Через несколько минут Тоби пришел в себя, и, открыв глаза, вновь закрыл их, не издав ни звука. Кори-Кори, который стоял на коленях рядом со мной, держал его руки в ладони, а молодая девушка поддерживала голову, я же продолжал увлажнять товарищу губы и брови. Вскоре бедняга Тоби подал признаки жизни, и мне удалось заставить его сделать несколько глотков воды из скорлупки кокоса.
Старая Тайнор появилась, держа в руке несколько простейших трав, сок которых, как она показала знаками, поможет ране затянуться. Я подумал, что лучше оставить Тоби в покое. Несколько раз он открыл рот, но, опасаясь за нашу безопасность, я велел ему молчать. В течение двух или трех часов, однако, он смог сесть и достаточно оправился, чтобы рассказать мне, что произошло.

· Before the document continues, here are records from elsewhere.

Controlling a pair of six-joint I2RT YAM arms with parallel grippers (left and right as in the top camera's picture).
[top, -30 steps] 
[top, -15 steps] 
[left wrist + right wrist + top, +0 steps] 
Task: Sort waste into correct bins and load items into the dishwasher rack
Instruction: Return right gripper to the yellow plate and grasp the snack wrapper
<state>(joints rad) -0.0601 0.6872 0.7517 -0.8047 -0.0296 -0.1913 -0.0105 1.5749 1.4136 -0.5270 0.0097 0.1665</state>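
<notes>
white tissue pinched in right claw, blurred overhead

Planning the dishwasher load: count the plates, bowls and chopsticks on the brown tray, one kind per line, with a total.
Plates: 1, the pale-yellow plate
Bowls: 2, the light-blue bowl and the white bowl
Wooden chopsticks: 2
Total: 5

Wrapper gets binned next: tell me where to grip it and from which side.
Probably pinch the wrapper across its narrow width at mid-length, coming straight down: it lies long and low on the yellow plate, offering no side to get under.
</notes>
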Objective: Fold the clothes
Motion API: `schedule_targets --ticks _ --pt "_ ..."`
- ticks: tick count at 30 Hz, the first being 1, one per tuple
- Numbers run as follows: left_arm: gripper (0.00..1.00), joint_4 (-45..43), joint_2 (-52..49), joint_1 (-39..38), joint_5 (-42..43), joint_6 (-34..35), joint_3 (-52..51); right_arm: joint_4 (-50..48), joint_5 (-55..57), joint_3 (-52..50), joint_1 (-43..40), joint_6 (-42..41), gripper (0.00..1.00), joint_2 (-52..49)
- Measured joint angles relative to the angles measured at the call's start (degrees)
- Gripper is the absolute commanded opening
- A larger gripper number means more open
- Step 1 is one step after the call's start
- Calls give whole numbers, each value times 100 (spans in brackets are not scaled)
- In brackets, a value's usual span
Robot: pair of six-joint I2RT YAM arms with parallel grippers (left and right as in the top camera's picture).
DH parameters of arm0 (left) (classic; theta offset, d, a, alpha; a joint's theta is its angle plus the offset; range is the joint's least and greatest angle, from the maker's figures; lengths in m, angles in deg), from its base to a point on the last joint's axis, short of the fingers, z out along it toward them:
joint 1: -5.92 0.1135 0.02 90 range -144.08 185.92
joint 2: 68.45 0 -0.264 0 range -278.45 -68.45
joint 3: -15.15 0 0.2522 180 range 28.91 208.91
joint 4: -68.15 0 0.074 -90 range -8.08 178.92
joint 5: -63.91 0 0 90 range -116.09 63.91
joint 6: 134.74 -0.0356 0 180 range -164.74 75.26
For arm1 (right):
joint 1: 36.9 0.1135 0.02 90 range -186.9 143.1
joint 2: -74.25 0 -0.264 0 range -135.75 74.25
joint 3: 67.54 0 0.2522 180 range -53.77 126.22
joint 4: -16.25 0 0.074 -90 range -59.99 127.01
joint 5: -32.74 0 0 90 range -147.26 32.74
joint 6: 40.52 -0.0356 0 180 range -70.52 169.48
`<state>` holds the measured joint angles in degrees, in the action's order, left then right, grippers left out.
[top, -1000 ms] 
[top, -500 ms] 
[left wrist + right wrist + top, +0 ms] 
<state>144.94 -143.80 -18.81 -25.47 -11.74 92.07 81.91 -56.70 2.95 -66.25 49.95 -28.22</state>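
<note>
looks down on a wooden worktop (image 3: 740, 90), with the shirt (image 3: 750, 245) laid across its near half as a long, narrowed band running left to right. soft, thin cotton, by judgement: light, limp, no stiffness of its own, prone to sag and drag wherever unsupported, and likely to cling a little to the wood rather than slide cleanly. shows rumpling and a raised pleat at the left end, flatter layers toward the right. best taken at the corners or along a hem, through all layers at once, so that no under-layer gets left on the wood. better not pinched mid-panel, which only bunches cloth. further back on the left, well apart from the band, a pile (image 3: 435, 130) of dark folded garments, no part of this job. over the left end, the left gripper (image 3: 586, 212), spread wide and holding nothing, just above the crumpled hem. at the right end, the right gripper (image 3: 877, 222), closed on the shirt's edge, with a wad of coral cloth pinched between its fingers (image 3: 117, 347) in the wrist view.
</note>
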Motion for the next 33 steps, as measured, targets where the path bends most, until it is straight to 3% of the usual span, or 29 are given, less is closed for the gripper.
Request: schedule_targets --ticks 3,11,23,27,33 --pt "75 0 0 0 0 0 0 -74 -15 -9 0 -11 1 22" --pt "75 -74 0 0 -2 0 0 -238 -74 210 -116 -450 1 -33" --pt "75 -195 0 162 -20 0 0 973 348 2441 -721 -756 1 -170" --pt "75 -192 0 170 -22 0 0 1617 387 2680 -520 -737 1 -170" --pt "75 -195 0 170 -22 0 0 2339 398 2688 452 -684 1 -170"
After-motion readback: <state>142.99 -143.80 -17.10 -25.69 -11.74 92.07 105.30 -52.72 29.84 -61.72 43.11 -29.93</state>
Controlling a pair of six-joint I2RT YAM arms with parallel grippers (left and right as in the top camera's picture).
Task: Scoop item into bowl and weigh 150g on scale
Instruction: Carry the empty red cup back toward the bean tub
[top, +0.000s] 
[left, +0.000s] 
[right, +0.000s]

– Выйдя из хижины с Мархейо, – сказал Тоби, – мы пошли по долине и достигли противоположной горы. Сразу за ней, как сообщил мой проводник, лежала долина Гаппар, а по вершинам гор лежал мой путь в Нукухиву. После небольшого подъема Мархейо остановился и сказал, что не может сопровождать меня дальше, и различными знаками дал понять, что он боится подойти ближе к территории врагов своего племени. Вместе с тем он отметил, что мой путь теперь лежит прямо передо мной, и, сказав «прощай», поспешно спустился с горы.
В довольно хорошем и радостном настроении я поднялся к вершине. С этих хребтов я увидел враждебные долины. Здесь я сел и немного отдохнул, освежаясь кокосовыми орехами.
Вскоре я продолжил свой путь по горам и вдруг увидел троих островитян, которые, должно быть, только что вышли из Гаппар и преграждали мне путь. Они были вооружены тяжелыми копьями, по внешности одного из них я понял, что это вождь. Они поманили меня к себе.
Без малейшего колебания я приблизился к ним, но вождь, сердито указывая в долину Тайпи и что-то восклицая, взмахнул копьем и поверг меня на землю. Удар причинил эту рану, и я потерял сознание. Как только я пришел в себя, я увидел трех островитян, стоявших на некотором расстоянии.
Мой первый порыв был бежать за ними; но в стремлении подняться я упал и скатился вниз, в пропасть. Шок, казалось, увеличил мои способности – я поднялся и со всех ног побежал по тропинке. Я знал, что враги преследуют меня. Они страшно кричали, и я, не обращая внимания на рану и на то, что сочившаяся из нее кровь почти ослепила меня, бросился вниз по склону горы со скоростью ветра. Скоро я спустился почти на треть расстояния, и дикари прекратили крики, и вдруг потрясающий вопль ворвался в ухо, и в то же время тяжелые копья пролетели мимо меня и застряли в дереве неподалеку. Последовал еще крик, и копья вонзились в землю в нескольких футах от меня. Туземцы издали рев ярости и разочарования; но они боялись, я полагаю, спускаться ниже в долину тайпи и отказались от погони. Я видел, что они возвращались, и продолжил спуск так быстро, как только мог.
Что могло стать причиной этого яростного нападения гаппаров, я не мог себе представить.
Пока я был в опасности, я едва чувствовал рану; но когда погоня прекратилась, я начал страдать от нее. Я потерял шляпу, и солнце жгло непокрытую голову. Я чувствовал себя слабым и легкомысленным; но, опасаясь упасть на землю, я, шатаясь, все-таки спустился в долину и не помню больше ничего до того момента, как обнаружил себя лежащим на циновках, а вас – склонившимися надо мной с водой.
Таков был печальный результат путешествия Тоби. Я понял, что, к счастью, он упал рядом с местом, где местные жители ходили собирать хворост. Его увидели и подняли тревогу, подобрали и поспешили с ним в долину.
Это напомнило нам, что мы были окружены враждебными племенами, на территории которых не могли надеяться пройти на нашем пути к Нукухиве, не столкнувшись с последствиями их дикой обиды.
Наши друзья тайпи воспользовались этим случаем, чтобы призывать нас и дальше наслаждаться жизнью среди них, противопоставляя свой теплый прием враждебности соседей. Они также отмечали склонность гаппаров к каннибализму, но отвергали всякие подозрения в том, что и сами принимали участие в жутком обычае. Они также не преминули подчеркнуть природную прелесть своей долины, а также обилие фруктов, превосходящее богатство всех окружающих мест.
Кори-Кори, казалось, испытывал такое искреннее желание убедить нас, что при почти полном незнании языка заставил нас понять то, что он говорил.